En su estreno en el Nasdaq, las acciones de SpaceX subieron notablemente, alcanzando picos de hasta un 30% de incremento y un valor cercano a los 176 dólares por acción. Sin embargo, el precio se estabilizó al cierre, con una ganancia del 19% respecto a la apertura. En el mercado argentino, los CEDEAR de SpaceX se fijaron en torno a los $5.000 y figuraron entre las emisiones más negociadas, con un volumen destacado en dólar MEP.

Los CEDEAR permiten que los inversores argentinos participen directamente en empresas extranjeras mediante la compraventa en la Bolsa local, una opción que ha ganado popularidad, reflejada en un crecimiento importante durante el primer semestre del año.

Para quienes buscan exposición al sector espacial, existen dos vías principales: la compra directa del CEDEAR de SpaceX o la inversión en ETFs que agrupan compañías del rubro aeroespacial y tecnológico. Estos fondos diversificados suavizan el riesgo que implica apostar sólo por SpaceX, ofreciendo un panorama más equilibrado del sector.
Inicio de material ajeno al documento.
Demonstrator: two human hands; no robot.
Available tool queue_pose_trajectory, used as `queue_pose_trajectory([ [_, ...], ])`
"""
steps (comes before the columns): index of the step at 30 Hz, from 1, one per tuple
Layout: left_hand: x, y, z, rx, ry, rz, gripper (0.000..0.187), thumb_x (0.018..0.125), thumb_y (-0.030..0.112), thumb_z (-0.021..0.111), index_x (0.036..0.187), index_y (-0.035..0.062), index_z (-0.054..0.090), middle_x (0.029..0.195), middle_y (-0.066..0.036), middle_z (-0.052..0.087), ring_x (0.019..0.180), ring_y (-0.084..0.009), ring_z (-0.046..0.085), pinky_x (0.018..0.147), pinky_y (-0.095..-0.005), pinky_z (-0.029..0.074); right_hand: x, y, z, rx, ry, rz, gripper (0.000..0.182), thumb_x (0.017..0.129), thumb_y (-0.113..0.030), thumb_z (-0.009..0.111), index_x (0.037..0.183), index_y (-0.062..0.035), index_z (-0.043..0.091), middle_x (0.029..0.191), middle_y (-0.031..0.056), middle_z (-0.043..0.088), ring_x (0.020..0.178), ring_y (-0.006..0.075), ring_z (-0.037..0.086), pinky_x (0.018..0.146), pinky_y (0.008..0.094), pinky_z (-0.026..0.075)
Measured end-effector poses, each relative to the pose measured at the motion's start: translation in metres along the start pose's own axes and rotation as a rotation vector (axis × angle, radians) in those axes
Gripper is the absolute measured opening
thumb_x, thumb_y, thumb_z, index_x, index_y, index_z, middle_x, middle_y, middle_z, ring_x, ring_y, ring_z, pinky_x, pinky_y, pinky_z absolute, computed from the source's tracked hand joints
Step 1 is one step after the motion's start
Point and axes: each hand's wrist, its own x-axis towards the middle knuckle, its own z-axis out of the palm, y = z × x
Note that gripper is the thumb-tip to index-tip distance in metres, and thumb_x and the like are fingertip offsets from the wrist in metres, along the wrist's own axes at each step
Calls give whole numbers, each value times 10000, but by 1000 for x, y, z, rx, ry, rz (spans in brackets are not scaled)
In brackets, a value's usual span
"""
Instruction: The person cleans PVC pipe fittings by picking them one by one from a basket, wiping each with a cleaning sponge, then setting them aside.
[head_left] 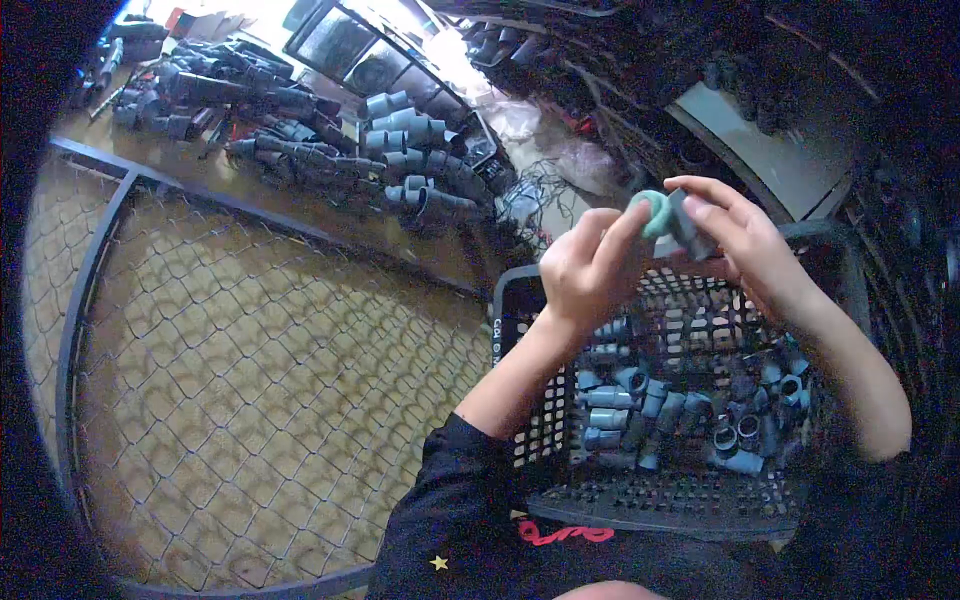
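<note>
Both my hands are raised close together over the far side of a black plastic basket (660,515). My left hand (590,265) is closed, its fingers on a pale green loop-shaped piece (655,213), whose material I cannot make out. In my right hand (745,235) is a grey plastic pipe fitting (682,218), pinched between thumb and fingers. The green piece and the fitting meet between the hands; whether one is inside the other is hidden. Many loose grey pipe fittings (609,397) lie on the basket's floor below.
To the left a wire-mesh panel (250,360) in a dark metal frame spans above the brown floor. Piles of larger grey pipe fittings (410,135) cover the floor behind it. Clear plastic bags (560,155) and a flat board (745,140) lie beyond the basket.
</note>
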Motion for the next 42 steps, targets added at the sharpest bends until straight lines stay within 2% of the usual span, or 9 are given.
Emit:
queue_pose_trajectory([
  [5, 1, 12, -6, -73, -133, 335, 356, 702, 162, 727, 1050, 91, 705, 800, -74, 654, 593, -175, 611, 479, -298, 477, 6, 6, -5, -154, -8, -138, 378, 967, -258, 567, 1272, -36, 535, 1070, 45, 637, 985, 102, 582, 852, 290, 510],
  [7, 3, 6, -4, -47, -67, 340, 355, 708, 165, 732, 1054, 88, 700, 801, -74, 653, 588, -178, 608, 477, -302, 477, 10, 10, -8, -191, 10, -186, 376, 971, -271, 566, 1212, 18, 578, 1086, 47, 639, 955, 70, 570, 850, 221, 462],
  [12, 1, -7, 1, -39, 17, 103, 355, 714, 123, 732, 1063, 77, 685, 804, -94, 648, 602, -207, 621, 495, -305, 491, 6, 8, -9, -151, 15, -106, 359, 990, -292, 529, 1172, 9, 599, 1020, 12, 646, 913, 55, 568, 802, 221, 469],
  [16, 1, 17, -9, -10, -166, 365, 369, 675, 165, 734, 1040, 111, 718, 815, -45, 648, 621, -153, 614, 495, -270, 471, 11, 18, -11, -177, -63, -136, 342, 1008, -297, 486, 1121, -4, 620, 973, -5, 646, 877, 44, 568, 773, 219, 472],
  [22, -4, -8, 2, -48, 56, 82, 377, 735, 125, 698, 1110, 102, 666, 816, -45, 628, 593, -175, 600, 481, -300, 477, 9, 8, -13, -123, -104, -58, 340, 989, -325, 523, 1055, -21, 661, 852, -40, 645, 701, 18, 536, 626, 197, 439],
  [28, 3, 10, -13, -12, -170, 332, 366, 711, 128, 698, 1075, 92, 692, 813, -58, 644, 636, -167, 625, 508, -298, 492, 7, 7, -6, -227, -52, -156, 369, 955, -349, 582, 1053, -6, 676, 870, -33, 655, 754, 24, 558, 677, 203, 461],
  [35, -3, 2, -2, -66, -4, 264, 359, 707, 147, 731, 1059, 91, 686, 834, -77, 658, 602, -186, 621, 494, -305, 489, 8, 8, -14, -330, -59, -81, 414, 958, -404, 561, 980, -8, 679, 801, -39, 639, 714, 21, 533, 632, 210, 440],
  [38, 4, 24, -14, 65, -207, 440, 394, 671, 103, 666, 1061, 127, 709, 794, -13, 623, 606, -135, 589, 493, -267, 453, 7, 6, -13, -324, -90, -87, 425, 967, -421, 538, 929, -21, 679, 770, -49, 622, 700, 18, 523, 607, 208, 425],
  [42, 3, -1, -4, 24, -18, 217, 356, 698, 169, 726, 1049, 116, 703, 792, -34, 628, 583, -158, 590, 482, -283, 455, 11, 15, -9, -219, -1, -162, 427, 976, -421, 519, 884, -35, 677, 749, -55, 612, 684, 7, 513, 603, 199, 416],
])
Sin embargo, varios analistas financieros han señalado la necesidad de prudencia. La tendencia habitual tras una oferta pública inicial (IPO) sugiere que los valores podrían experimentar correcciones luego de un arranque fuerte. Además, destacan que la valuación actual de SpaceX podría no estar alineada con sus fundamentos económicos reales, lo que incrementa la incertidumbre sobre el comportamiento futuro de sus acciones.

Especialistas recomiendan esperar una estabilización del precio antes de tomar posiciones significativas, considerando el riesgo de entrar en un fenómeno de "miedo a perderse" (FOMO, por sus siglas en inglés) que puede impulsar compras impulsivas por parte de inversores poco experimentados.